Schematic of the ‘knockout-first allele
The initial allele (tm1a) contains a lacZ promoterless trapping cassette inserted into the intron of a gene, disrupting gene function. Flp recombinase converts the ‘knockout-first’ allele to a conditional allele (tm1c), restoring gene activity. Cre recombinase deletes the trapping cassette and floxed exon of the tm1a allele to generate a lacZ-tagged allele (tm1b) or deletes the floxed exon of the tm1c allele to generate a frameshift mutation (tm1d), triggering nonsense mediated decay (NMD)2 of the deleted transcript.

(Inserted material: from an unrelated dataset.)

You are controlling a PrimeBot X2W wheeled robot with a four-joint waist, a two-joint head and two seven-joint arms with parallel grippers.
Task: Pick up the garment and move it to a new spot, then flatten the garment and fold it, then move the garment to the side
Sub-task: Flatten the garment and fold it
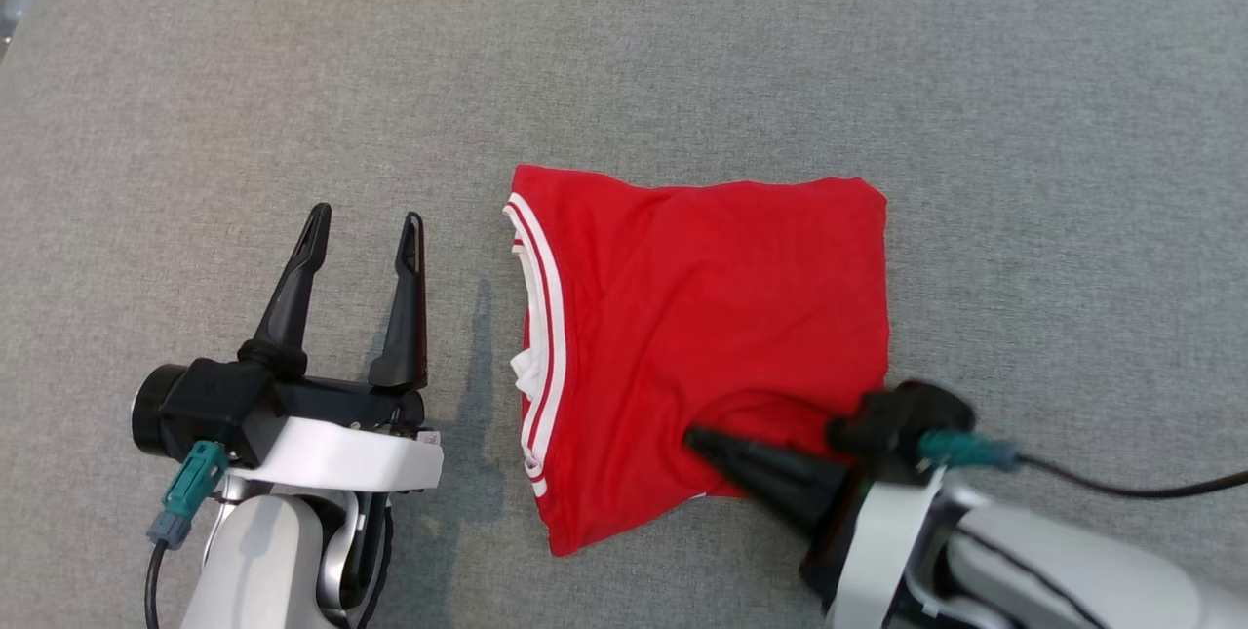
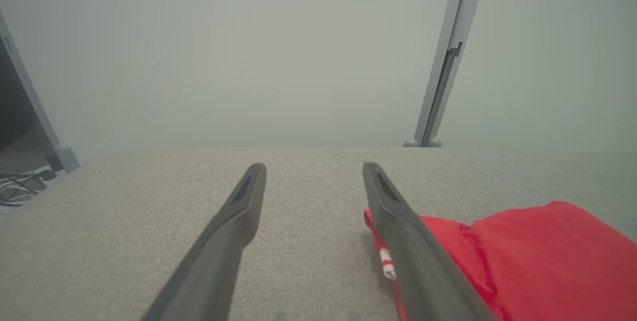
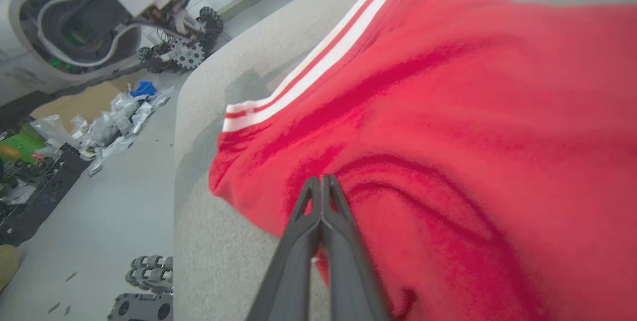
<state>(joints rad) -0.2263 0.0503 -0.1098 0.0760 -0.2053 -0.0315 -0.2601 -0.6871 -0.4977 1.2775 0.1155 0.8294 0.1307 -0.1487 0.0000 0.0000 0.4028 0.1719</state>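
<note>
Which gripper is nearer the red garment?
Right. The right gripper, shut, touches the garment near its front edge; left gripper, open, sits beside the striped edge, not touching.

A grey woven surface [image 1: 682, 44] is seen spread across the head view, with 1 rounded corner at its upper left. In the left wrist view, a plain pale wall [image 2: 249, 52] is seen beyond its far edge, 1 pale upright post [image 2: 445, 62] is stood there on 2 small rounded feet, and a bundle of dark cables [image 2: 20, 186] is seen low at the left. In the right wrist view, crumpled clear plastic [image 3: 114, 122], 1 blue scrap [image 3: 143, 88] and brown cardboard [image 3: 74, 104] are scattered on the grey floor [image 3: 99, 221] beside the surface.
</note>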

Promoter Driven Final Targeting Vectors
The "typical" targeting vector contains a targeting casssette with a neo-resistance gene that is driven by the β-actin promoter. This allows targeting of all genes, irrespective of their expression status in mouse ES cells. The example below shows a promoter driven vector for the targeting of the Sema3a gene. The allele can be rendered conditional by subsequent excision of the targeting cassette by Flp recombinase, either by transfection of ES cells with a Flp plasmid, or by breeding with a Flp-deleter mouse strain. When applying Cre recombinase to the original version of the allele, the βact-neo cassette and the critical exons are removed, resulting in a lacZ tagged null allele.
Promoterless Final Targeting Vectors
The promoterless final targeting vectors can be used for the targeting of genes that are expressed in ES cells at sufficient levels. This strategy utilizes the promoter of the targeted gene to drive expression of the neo resistance of the targeting cassette (see example of Gsk3a promoterless vector below). Similar to alleles generated with promoter driven vectors, the targeting cassette can be removed by transfection of ES cells with a Flp plasmid, or by breeding with a Flp-deleter mouse strain. A lacZ tagged null-allele can be generated by deleting the critical exon using cre recombinase.